_WHAT IS REQUIRED_.
Retrieve every line of the data holding the word "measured".

Dataset excerpts:
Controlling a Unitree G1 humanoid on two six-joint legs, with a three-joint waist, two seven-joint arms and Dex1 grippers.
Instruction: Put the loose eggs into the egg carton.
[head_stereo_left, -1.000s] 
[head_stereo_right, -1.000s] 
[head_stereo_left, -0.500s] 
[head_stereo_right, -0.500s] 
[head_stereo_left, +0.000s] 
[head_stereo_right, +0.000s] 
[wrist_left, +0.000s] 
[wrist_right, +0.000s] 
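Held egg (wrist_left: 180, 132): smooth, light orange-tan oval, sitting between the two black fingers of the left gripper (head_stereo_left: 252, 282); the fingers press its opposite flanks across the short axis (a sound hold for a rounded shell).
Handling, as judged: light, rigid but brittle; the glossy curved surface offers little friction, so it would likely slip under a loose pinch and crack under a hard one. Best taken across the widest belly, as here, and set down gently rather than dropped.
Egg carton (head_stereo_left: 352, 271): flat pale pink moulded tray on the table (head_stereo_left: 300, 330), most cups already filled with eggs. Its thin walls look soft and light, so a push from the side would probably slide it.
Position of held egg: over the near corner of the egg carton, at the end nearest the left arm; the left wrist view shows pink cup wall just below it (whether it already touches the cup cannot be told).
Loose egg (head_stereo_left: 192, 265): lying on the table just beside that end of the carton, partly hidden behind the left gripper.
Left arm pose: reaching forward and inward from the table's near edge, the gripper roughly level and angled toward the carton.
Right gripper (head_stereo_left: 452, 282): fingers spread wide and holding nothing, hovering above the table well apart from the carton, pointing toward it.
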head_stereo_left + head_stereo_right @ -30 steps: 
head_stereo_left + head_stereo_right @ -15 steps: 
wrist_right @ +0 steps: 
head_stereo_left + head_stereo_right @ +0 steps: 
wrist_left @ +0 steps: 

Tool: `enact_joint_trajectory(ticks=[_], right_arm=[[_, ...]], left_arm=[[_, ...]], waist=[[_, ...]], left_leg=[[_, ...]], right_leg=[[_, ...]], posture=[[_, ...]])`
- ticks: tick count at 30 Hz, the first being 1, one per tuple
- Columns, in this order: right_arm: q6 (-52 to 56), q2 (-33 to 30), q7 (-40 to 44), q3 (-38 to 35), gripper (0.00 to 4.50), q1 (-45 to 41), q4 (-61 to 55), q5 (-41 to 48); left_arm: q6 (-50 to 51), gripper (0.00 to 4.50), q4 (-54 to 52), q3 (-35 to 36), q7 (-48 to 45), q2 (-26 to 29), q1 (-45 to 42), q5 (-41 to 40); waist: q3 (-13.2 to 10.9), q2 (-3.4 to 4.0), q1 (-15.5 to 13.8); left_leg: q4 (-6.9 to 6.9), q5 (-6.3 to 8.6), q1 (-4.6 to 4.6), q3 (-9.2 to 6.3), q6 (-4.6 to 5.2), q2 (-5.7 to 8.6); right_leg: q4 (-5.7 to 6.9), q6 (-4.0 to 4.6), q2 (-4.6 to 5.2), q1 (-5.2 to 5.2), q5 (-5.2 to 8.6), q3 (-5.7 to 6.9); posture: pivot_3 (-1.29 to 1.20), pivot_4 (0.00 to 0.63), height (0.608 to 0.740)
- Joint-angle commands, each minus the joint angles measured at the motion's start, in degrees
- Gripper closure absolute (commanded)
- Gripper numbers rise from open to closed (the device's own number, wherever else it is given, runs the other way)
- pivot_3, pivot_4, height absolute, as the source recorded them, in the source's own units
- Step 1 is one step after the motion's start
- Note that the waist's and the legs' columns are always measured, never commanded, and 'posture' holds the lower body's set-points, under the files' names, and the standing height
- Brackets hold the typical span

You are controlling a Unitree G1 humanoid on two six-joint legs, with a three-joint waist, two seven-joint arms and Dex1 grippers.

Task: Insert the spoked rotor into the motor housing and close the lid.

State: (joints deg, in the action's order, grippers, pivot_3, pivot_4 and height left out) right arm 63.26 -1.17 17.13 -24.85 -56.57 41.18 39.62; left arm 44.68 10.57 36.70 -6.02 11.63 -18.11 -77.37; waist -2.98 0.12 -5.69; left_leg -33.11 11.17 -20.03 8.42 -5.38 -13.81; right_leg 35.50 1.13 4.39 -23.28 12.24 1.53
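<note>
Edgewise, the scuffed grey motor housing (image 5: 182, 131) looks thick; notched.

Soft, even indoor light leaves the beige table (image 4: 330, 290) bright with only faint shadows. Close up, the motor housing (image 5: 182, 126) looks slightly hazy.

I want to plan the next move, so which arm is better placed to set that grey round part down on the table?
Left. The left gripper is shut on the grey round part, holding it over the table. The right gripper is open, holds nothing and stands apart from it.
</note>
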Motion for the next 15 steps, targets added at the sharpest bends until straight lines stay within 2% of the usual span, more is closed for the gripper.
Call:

_ANSWER FOR THE TASK_.
- Joint-angle commands, each minus the joint angles measured at the motion's start, in degrees
- Note that the waist's and the legs' columns are always measured, never commanded, and 'posture' holds the lower body's set-points, under the files' names, and the standing height

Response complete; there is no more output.